TASK INSTRUCTIONS. The full listing below should be copied verbatim.

SOURCE MATERIAL.
• • • • •
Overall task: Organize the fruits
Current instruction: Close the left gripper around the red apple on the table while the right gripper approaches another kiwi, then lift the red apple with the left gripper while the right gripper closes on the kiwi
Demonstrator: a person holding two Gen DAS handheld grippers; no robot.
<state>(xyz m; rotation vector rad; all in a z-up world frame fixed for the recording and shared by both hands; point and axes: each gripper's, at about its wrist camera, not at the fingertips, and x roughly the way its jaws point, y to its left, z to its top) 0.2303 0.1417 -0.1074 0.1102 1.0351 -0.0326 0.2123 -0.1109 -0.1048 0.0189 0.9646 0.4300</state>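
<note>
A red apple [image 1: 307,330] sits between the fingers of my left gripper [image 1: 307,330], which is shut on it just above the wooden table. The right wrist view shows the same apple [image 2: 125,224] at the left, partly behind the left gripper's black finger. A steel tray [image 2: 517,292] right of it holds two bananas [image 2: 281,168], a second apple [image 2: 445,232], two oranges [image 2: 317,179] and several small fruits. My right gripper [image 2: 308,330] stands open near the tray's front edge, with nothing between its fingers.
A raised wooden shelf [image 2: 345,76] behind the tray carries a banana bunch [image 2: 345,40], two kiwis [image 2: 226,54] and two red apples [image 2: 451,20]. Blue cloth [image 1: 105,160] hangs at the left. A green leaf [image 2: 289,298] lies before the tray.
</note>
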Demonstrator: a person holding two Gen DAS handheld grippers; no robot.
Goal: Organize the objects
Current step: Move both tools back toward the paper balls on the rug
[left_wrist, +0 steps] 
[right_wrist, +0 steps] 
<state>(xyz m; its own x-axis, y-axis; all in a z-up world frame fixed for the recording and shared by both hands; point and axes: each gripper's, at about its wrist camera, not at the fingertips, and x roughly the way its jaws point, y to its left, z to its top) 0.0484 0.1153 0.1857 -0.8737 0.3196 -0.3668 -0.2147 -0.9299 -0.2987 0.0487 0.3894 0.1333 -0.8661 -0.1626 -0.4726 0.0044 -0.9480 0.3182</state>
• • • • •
ANSWER TO THIS PROBLEM.
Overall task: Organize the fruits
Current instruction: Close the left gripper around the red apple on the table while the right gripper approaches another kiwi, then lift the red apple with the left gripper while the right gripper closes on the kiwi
Demonstrator: a person holding two Gen DAS handheld grippers; no robot.
<state>(xyz m; rotation vector rad; all in a z-up world frame fixed for the recording and shared by both hands; point and axes: each gripper's, at about its wrist camera, not at the fingertips, and x roughly the way its jaws point, y to its left, z to its top) 0.2303 0.1417 -0.1074 0.1102 1.0351 -0.0326 0.2123 -0.1109 -0.1048 0.0189 0.9646 0.4300</state>
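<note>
A red apple [image 1: 307,330] sits between the fingers of my left gripper [image 1: 307,330], which is shut on it just above the wooden table. The right wrist view shows the same apple [image 2: 125,224] at the left, partly behind the left gripper's black finger. A steel tray [image 2: 517,292] right of it holds two bananas [image 2: 281,168], a second apple [image 2: 445,232], two oranges [image 2: 317,179] and several small fruits. My right gripper [image 2: 308,330] stands open near the tray's front edge, with nothing between its fingers.
A raised wooden shelf [image 2: 345,76] behind the tray carries a banana bunch [image 2: 345,40], two kiwis [image 2: 226,54] and two red apples [image 2: 451,20]. Blue cloth [image 1: 105,160] hangs at the left. A green leaf [image 2: 289,298] lies before the tray.
</note>
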Demonstrator: a person holding two Gen DAS handheld grippers; no robot.
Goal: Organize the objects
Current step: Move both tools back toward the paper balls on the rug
[left_wrist, +0 steps] 
[right_wrist, +0 steps] 
<state>(xyz m; its own x-axis, y-axis; all in a z-up world frame fixed for the recording and shared by both hands; point and axes: each gripper's, at about its wrist camera, not at the fingertips, and x roughly the way its jaws point, y to its left, z to its top) 0.0484 0.1153 0.1857 -0.8737 0.3196 -0.3668 -0.2147 -0.9299 -0.2987 0.0487 0.3894 0.1333 -0.8661 -0.1626 -0.4726 0.0044 -0.9480 0.3182</state>

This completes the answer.